Understanding the evolution of life-history traits is a central theme in biology.

Life-history theory also has a broad range of practical applications, from being a key tool for estimating maximum sustainable yield in commercial fisheries, to explaining why girls are reaching maturity at an increasingly earlier age. As in many species, age at maturity in Atlantic salmon is tightly linked with size at maturity representing a classic life-history trade-off: later maturing individuals spend more time at sea before returning to freshwater to spawn and have higher reproductive success due to their larger size but also have a higher risk of mortality prior to first reproduction. Our research capitalizes on the unique opportunities provided by the simple genetic architecture of salmon age at maturity as an important life-history trait. We use Atlantic salmon as a model for integrative functional genomic, ecological and evolutionary research.
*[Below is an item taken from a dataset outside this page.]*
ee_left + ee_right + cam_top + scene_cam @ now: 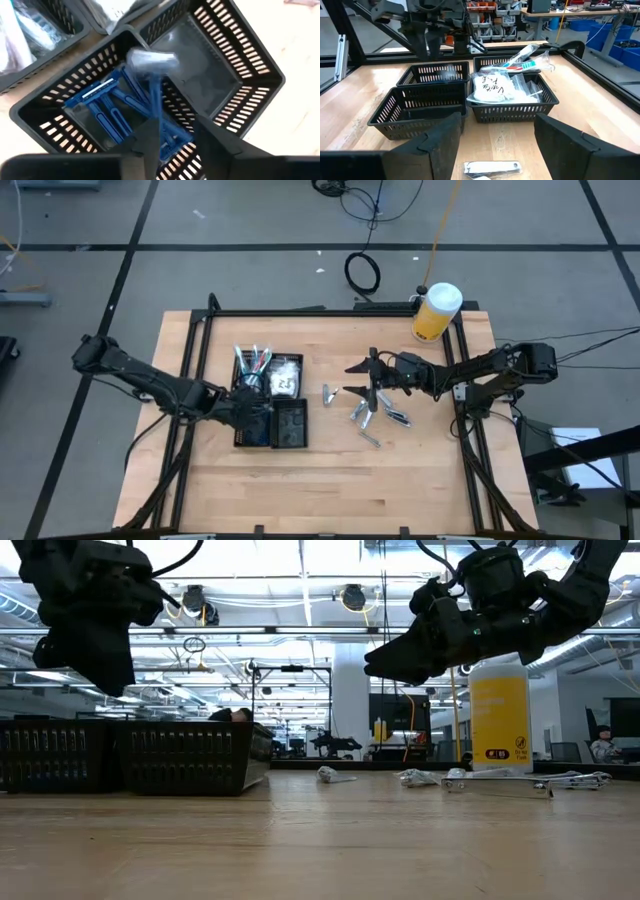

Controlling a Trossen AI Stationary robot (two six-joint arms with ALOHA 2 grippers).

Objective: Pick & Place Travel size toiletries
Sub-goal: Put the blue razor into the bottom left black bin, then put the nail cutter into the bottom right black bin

We conduct functional analyses in controlled conditions for understanding cellular processes. Our research in semi-natural environments and managed populations enables us to better understand GxE effects, and how selection operates on these processes under more realistic environmental conditions. Finally, research on undisturbed populations, capitalizing on the predictability and philopatry of salmon spawning, enables us to estimate reproductive fitness that can be linked to maturation genotype and age at maturity phenotype and thus determine the relative importance of natural and sexual selection in maintaining diversity in age at maturity within and among populations. We also apply the knowledge we obtain for improving conservation and management of this iconic species.